■ Input data ■
· · · ·

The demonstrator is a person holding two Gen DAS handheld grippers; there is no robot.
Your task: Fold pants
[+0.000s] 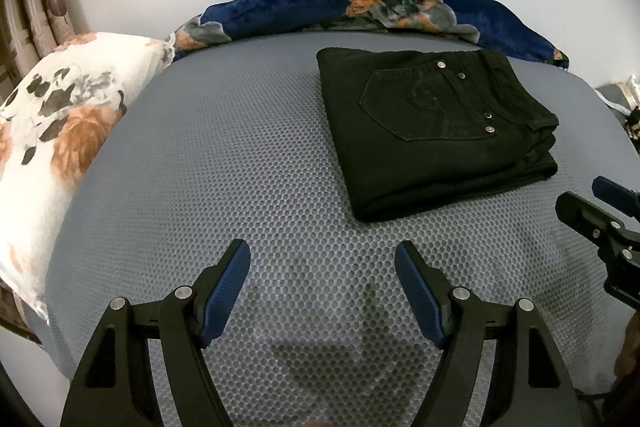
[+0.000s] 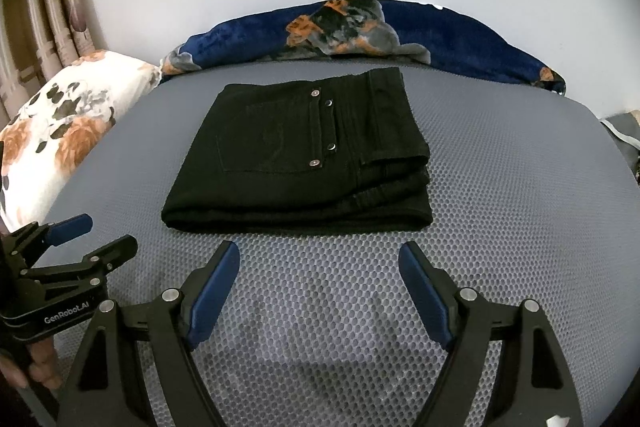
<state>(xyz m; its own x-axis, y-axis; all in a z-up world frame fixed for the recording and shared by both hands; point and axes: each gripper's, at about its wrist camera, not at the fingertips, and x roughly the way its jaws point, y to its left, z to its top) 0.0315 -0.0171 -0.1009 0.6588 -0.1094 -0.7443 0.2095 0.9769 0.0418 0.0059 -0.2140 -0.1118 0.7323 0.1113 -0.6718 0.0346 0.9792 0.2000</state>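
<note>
The black pants (image 1: 432, 131) lie folded into a thick rectangle on the grey mesh bed surface (image 1: 240, 167), back pocket with rivets facing up. In the right wrist view the pants (image 2: 300, 155) lie just ahead of my fingers. My left gripper (image 1: 322, 259) is open and empty, hovering over bare mesh to the near left of the pants. My right gripper (image 2: 319, 259) is open and empty, a short way in front of the pants' near folded edge. Each gripper shows in the other's view: the right gripper (image 1: 592, 195) at the right edge, the left gripper (image 2: 100, 233) at the lower left.
A white floral pillow (image 1: 52, 139) lies at the left edge of the bed. A dark blue floral blanket (image 1: 380, 7) is bunched along the far edge against a pale wall. Curtains (image 2: 48, 11) hang at far left. The bed drops off at right.
</note>
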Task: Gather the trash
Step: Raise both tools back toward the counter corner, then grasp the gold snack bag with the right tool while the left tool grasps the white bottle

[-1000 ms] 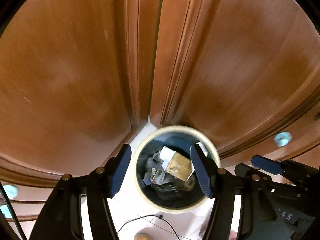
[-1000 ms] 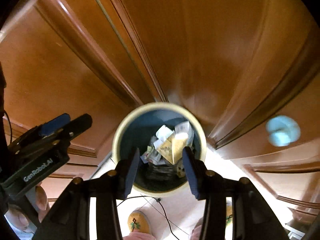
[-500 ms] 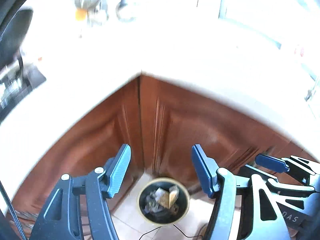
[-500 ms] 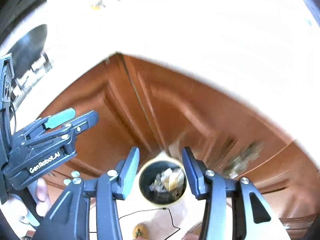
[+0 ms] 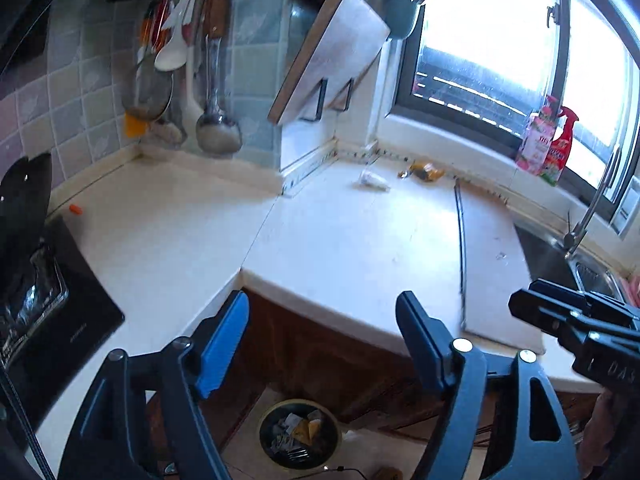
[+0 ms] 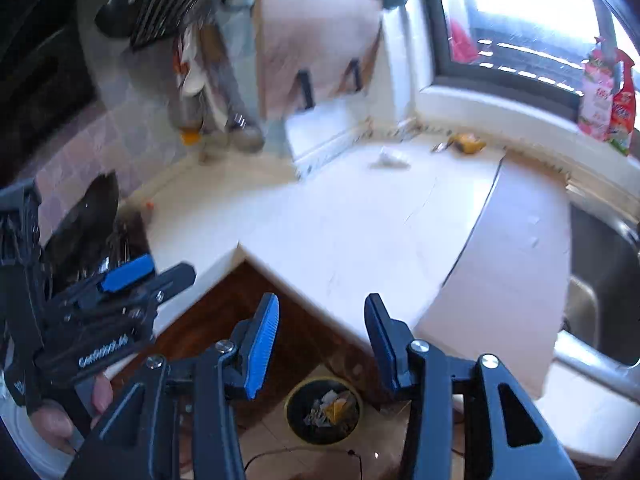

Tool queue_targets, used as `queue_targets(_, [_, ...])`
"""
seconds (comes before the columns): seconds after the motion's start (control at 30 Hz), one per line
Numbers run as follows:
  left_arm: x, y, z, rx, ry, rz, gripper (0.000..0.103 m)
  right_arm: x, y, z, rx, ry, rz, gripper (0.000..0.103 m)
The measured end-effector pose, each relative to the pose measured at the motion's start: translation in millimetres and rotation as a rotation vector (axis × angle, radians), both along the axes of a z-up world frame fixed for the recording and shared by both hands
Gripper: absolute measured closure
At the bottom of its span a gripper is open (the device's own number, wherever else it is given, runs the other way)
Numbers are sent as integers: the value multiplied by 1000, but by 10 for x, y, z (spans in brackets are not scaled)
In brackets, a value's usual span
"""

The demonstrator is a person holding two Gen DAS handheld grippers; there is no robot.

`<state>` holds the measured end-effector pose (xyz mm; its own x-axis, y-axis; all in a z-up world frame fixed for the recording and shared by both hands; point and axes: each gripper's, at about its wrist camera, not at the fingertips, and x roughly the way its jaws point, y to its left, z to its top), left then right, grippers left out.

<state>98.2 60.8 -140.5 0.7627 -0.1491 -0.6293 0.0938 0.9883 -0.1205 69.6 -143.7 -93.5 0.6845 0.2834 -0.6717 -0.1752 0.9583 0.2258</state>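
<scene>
Both grippers hang above the edge of a white corner counter [image 5: 328,240]. My left gripper [image 5: 324,340] has its jaws opening and nothing sits between them. My right gripper [image 6: 320,328] stands open and empty too. Far back on the counter lie a white crumpled wrapper [image 5: 374,179] [image 6: 390,158] and a yellow-brown wrapper [image 5: 426,171] [image 6: 466,144], well beyond both grippers. Down on the floor, a round trash bin [image 5: 298,434] [image 6: 324,410] holds several scraps of paper and packaging.
A black stove [image 5: 44,320] with a wok lies at the left. A sink [image 6: 604,280] and tap [image 5: 592,204] are on the right. Utensils [image 5: 192,80] and a cutting board [image 5: 328,56] hang on the tiled wall. Spray bottles [image 5: 546,144] stand on the window sill. A small orange bit [image 5: 75,209] lies near the stove.
Both grippers have risen from just above the bin, past the brown cabinet doors, to counter height. The bin now looks small and far below. The left jaws have spread wider.
</scene>
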Motion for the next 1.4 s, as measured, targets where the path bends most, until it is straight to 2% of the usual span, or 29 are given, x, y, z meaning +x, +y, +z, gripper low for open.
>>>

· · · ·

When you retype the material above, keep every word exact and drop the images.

■ The completed task ■
The demonstrator is a person holding two Gen DAS handheld grippers; there is no robot.
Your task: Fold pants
[+0.000s] 
[+0.000s] 
<state>(xyz m; its own x-axis, y-axis; all in a z-up world frame fixed for the recording and shared by both hands; point and axes: each gripper's, at about its wrist camera, not at the fingertips, and x roughly the way its jaws point, y to its left, z to its top) 0.0315 -0.0171 -0.1009 0.6588 -0.1094 -0.7443 0.2095 0.9769 0.0418 0.0059 -0.2140 -0.1118 0.7323 0.1113 -0.6718 0.0346 0.9792 0.2000</state>
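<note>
The black pants (image 1: 432, 131) lie folded into a thick rectangle on the grey mesh bed surface (image 1: 240, 167), back pocket with rivets facing up. In the right wrist view the pants (image 2: 300, 155) lie just ahead of my fingers. My left gripper (image 1: 322, 259) is open and empty, hovering over bare mesh to the near left of the pants. My right gripper (image 2: 319, 259) is open and empty, a short way in front of the pants' near folded edge. Each gripper shows in the other's view: the right gripper (image 1: 592, 195) at the right edge, the left gripper (image 2: 100, 233) at the lower left.
A white floral pillow (image 1: 52, 139) lies at the left edge of the bed. A dark blue floral blanket (image 1: 380, 7) is bunched along the far edge against a pale wall. Curtains (image 2: 48, 11) hang at far left. The bed drops off at right.
</note>
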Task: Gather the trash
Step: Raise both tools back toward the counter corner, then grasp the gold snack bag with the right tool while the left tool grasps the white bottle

[-1000 ms] 
[-1000 ms] 
[-500 ms] 
[-500 ms] 
[+0 ms] 
[+0 ms] 

Tool queue_targets, used as `queue_targets(_, [_, ...])`
"""
seconds (comes before the columns): seconds after the motion's start (control at 30 Hz), one per line
Numbers run as follows:
  left_arm: x, y, z, rx, ry, rz, gripper (0.000..0.103 m)
  right_arm: x, y, z, rx, ry, rz, gripper (0.000..0.103 m)
The measured end-effector pose, each relative to the pose measured at the motion's start: translation in millimetres and rotation as a rotation vector (axis × angle, radians), both along the axes of a z-up world frame fixed for the recording and shared by both hands
Gripper: absolute measured closure
At the bottom of its span a gripper is open (the device's own number, wherever else it is given, runs the other way)
Numbers are sent as integers: the value multiplied by 1000, but by 10 for x, y, z (spans in brackets are not scaled)
In brackets, a value's usual span
"""

The demonstrator is a person holding two Gen DAS handheld grippers; there is no robot.

`<state>` holds the measured end-effector pose (xyz mm; its own x-axis, y-axis; all in a z-up world frame fixed for the recording and shared by both hands; point and axes: each gripper's, at about its wrist camera, not at the fingertips, and x roughly the way its jaws point, y to its left, z to its top), left then right, grippers left out.

<state>98.2 60.8 -140.5 0.7627 -0.1491 -0.6293 0.0938 0.9883 -0.1205 69.6 -143.7 -93.5 0.6845 0.2834 -0.6717 -0.1752 0.9583 0.2258</state>
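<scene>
Both grippers hang above the edge of a white corner counter [image 5: 328,240]. My left gripper [image 5: 324,340] has its jaws opening and nothing sits between them. My right gripper [image 6: 320,328] stands open and empty too. Far back on the counter lie a white crumpled wrapper [image 5: 374,179] [image 6: 390,158] and a yellow-brown wrapper [image 5: 426,171] [image 6: 466,144], well beyond both grippers. Down on the floor, a round trash bin [image 5: 298,434] [image 6: 324,410] holds several scraps of paper and packaging.
A black stove [image 5: 44,320] with a wok lies at the left. A sink [image 6: 604,280] and tap [image 5: 592,204] are on the right. Utensils [image 5: 192,80] and a cutting board [image 5: 328,56] hang on the tiled wall. Spray bottles [image 5: 546,144] stand on the window sill. A small orange bit [image 5: 75,209] lies near the stove.
Both grippers have risen from just above the bin, past the brown cabinet doors, to counter height. The bin now looks small and far below. The left jaws have spread wider.
</scene>
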Motion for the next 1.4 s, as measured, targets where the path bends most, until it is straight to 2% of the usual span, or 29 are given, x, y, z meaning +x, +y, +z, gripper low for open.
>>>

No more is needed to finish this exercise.